Schmalz G, Krifka S, Schweikl H
Department of Operative Dentistry and Periodontology, University Medical Centre Regensburg, Germany.
Adv Dent Res. 2011 Jul;23(3):302-6. doi: 10.1177/0022034511405391.

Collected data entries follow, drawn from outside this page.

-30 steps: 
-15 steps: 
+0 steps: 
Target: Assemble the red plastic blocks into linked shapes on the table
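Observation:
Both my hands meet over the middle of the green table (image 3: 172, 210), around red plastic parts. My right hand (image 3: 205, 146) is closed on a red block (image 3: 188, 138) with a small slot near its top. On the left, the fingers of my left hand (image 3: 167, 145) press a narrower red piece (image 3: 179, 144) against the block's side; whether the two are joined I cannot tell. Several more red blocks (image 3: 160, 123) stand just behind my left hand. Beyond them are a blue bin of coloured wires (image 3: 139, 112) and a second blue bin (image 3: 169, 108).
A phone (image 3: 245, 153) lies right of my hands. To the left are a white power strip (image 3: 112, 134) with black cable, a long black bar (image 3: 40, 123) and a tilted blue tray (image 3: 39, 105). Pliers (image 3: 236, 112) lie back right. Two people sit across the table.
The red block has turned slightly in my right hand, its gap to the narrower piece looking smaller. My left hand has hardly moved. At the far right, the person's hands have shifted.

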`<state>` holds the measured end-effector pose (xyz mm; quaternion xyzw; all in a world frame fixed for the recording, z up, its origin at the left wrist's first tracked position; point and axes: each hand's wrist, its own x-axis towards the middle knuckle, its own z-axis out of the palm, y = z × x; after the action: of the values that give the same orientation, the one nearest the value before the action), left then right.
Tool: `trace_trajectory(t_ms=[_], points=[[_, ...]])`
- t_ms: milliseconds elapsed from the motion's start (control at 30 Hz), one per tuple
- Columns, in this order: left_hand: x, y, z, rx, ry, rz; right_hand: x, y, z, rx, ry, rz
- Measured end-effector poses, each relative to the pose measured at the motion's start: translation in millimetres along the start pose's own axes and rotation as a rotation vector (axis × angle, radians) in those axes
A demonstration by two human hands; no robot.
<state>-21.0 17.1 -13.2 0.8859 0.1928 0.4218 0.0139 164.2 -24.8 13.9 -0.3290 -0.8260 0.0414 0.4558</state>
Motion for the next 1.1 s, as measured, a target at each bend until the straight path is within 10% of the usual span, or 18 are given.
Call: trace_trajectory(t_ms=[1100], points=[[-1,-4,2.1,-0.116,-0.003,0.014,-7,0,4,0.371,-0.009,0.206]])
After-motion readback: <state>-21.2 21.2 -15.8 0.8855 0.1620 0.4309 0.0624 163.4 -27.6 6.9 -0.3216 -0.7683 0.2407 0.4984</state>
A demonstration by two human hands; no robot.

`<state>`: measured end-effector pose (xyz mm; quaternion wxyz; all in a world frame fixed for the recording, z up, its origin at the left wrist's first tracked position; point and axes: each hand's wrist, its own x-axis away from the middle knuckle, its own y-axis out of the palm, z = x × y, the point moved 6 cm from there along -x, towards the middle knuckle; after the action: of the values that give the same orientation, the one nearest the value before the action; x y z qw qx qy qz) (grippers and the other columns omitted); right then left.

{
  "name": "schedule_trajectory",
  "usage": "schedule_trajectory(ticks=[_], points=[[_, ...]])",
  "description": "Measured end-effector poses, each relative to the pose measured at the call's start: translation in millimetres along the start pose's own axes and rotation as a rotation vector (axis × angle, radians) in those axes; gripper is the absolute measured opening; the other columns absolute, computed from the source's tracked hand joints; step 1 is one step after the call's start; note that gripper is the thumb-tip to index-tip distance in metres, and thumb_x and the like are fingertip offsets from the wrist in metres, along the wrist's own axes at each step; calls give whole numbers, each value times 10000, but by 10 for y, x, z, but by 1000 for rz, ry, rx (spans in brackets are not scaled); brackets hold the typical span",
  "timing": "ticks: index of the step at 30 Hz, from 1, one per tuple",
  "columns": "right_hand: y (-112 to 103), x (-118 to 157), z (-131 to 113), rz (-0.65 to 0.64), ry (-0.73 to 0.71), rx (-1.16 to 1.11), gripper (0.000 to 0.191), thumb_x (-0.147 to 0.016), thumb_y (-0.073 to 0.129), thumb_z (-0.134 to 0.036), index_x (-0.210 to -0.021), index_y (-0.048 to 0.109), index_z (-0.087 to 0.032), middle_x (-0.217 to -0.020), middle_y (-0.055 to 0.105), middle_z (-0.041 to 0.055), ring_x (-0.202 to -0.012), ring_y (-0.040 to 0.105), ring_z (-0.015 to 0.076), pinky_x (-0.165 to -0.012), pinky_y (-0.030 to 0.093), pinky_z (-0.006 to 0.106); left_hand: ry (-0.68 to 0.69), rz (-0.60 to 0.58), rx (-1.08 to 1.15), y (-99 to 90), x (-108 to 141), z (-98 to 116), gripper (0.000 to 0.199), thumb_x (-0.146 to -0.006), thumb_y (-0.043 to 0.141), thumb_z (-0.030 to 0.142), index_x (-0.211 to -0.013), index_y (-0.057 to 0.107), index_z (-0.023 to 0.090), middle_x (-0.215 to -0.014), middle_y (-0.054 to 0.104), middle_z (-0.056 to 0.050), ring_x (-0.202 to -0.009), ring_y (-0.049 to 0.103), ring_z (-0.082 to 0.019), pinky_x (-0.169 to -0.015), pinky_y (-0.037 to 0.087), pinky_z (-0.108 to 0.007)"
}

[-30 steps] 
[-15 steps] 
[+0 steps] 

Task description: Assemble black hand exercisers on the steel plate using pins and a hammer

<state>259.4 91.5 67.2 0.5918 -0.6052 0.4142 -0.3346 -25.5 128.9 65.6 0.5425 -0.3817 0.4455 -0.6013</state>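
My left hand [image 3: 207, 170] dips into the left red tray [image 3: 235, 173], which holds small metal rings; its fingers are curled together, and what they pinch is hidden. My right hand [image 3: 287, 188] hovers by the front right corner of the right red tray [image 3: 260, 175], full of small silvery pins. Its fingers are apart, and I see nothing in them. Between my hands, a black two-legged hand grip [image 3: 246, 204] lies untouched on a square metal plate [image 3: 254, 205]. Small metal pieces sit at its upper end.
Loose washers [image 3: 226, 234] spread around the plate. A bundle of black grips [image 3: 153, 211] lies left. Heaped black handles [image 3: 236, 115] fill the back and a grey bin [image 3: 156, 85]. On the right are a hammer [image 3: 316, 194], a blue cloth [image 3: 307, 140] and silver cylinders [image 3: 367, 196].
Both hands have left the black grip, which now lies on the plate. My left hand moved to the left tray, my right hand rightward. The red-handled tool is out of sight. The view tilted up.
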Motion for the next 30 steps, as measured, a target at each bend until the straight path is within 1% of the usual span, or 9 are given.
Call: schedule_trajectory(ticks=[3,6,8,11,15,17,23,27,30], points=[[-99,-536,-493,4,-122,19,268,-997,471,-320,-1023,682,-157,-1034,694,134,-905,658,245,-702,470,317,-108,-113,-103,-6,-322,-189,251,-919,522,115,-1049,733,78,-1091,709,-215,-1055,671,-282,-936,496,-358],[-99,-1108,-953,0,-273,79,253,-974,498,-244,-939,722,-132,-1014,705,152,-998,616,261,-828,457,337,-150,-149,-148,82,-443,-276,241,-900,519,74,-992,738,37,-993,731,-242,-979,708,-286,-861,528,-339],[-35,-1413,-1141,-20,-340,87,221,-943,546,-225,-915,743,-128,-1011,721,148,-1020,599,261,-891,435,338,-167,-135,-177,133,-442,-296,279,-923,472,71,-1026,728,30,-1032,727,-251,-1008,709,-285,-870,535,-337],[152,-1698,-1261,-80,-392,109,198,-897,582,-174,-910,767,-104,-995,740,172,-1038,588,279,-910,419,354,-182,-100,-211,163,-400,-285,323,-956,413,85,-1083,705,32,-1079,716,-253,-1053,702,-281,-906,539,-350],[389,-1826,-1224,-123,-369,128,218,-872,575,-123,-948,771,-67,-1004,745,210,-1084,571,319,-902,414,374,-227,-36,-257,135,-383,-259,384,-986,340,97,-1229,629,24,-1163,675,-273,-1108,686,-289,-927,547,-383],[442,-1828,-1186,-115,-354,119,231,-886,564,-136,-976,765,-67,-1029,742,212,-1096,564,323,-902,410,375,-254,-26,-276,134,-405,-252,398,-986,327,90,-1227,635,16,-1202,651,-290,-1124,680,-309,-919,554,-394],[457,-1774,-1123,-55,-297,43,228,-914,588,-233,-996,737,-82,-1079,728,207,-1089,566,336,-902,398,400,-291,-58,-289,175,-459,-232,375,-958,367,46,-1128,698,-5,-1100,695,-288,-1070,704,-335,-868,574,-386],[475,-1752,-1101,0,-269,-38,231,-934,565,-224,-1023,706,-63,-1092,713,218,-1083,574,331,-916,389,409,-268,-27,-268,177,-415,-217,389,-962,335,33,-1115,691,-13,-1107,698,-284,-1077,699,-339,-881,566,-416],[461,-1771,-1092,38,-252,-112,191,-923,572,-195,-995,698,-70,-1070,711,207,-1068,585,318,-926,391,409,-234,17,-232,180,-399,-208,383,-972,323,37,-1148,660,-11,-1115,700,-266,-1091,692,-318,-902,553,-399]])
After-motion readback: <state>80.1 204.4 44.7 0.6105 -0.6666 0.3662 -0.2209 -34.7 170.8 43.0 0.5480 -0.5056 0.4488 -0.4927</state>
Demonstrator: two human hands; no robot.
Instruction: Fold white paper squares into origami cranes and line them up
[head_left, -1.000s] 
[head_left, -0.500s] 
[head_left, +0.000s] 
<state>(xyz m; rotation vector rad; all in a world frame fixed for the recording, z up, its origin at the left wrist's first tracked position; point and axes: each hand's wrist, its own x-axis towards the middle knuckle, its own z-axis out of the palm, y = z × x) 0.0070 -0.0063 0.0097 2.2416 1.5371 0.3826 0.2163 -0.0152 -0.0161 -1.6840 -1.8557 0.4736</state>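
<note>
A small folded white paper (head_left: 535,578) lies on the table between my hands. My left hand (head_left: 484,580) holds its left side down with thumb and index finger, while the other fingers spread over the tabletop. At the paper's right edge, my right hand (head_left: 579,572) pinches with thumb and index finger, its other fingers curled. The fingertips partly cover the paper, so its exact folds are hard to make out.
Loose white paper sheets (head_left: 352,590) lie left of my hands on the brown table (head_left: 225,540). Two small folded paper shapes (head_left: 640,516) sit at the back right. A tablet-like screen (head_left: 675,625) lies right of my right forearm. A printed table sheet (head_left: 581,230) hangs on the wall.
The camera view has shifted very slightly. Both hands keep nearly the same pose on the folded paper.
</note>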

Unreacted monomers released from dental resin-based composites at non-cytotoxic concentrations cause a depletion of glutathione and an increase of reactive oxygen species (ROS), leading to, e.g., DNA damage and apoptosis. ROS-sensitive MAP-kinases are activated by HEMA and TEGDMA. MAP-kinases are also involved in the bacteria-triggered cell responses of the innate immune system, e.g., after bacterial lipopolysaccharide (LPS) binding to the Toll-like receptor (TLR) 4. Therefore, both bacteria and monomers imply environmental stress to pulp tissue, and they may influence the target cell reactions in a combined way. In macrophages, cell-surface antigens and cytokines were up-regulated after exposure to LPS, but TEGDMA caused a significant down-regulation. Regulation was dependent on exposure time, indicating that LPS and TEGDMA act differently on MAP-kinases. Furthermore, the cell type played a decisive role. Inhibition of the immune response may result in a decrease in inflammatory symptoms and/or a reduced defense capacity against bacteria.
牙科树脂基复合材料释放出的处于无细胞毒性浓度的未反应单体,会导致谷胱甘肽耗竭和活性氧(ROS)增加,进而引发例如DNA损伤和细胞凋亡等情况。对ROS敏感的丝裂原活化蛋白激酶(MAP激酶)会被甲基丙烯酸羟乙酯(HEMA)和三乙二醇二甲基丙烯酸酯(TEGDMA)激活。MAP激酶也参与先天免疫系统的细菌触发细胞反应,例如在细菌脂多糖(LPS)与Toll样受体(TLR)4结合之后。因此,细菌和单体都会给牙髓组织带来环境压力,并且它们可能以一种联合的方式影响靶细胞反应。在巨噬细胞中,暴露于LPS后细胞表面抗原和细胞因子会上调,但TEGDMA会导致显著下调。这种调节取决于暴露时间,表明LPS和TEGDMA对MAP激酶的作用不同。此外,细胞类型起着决定性作用。免疫反应的抑制可能会导致炎症症状减轻和/或对细菌的防御能力降低。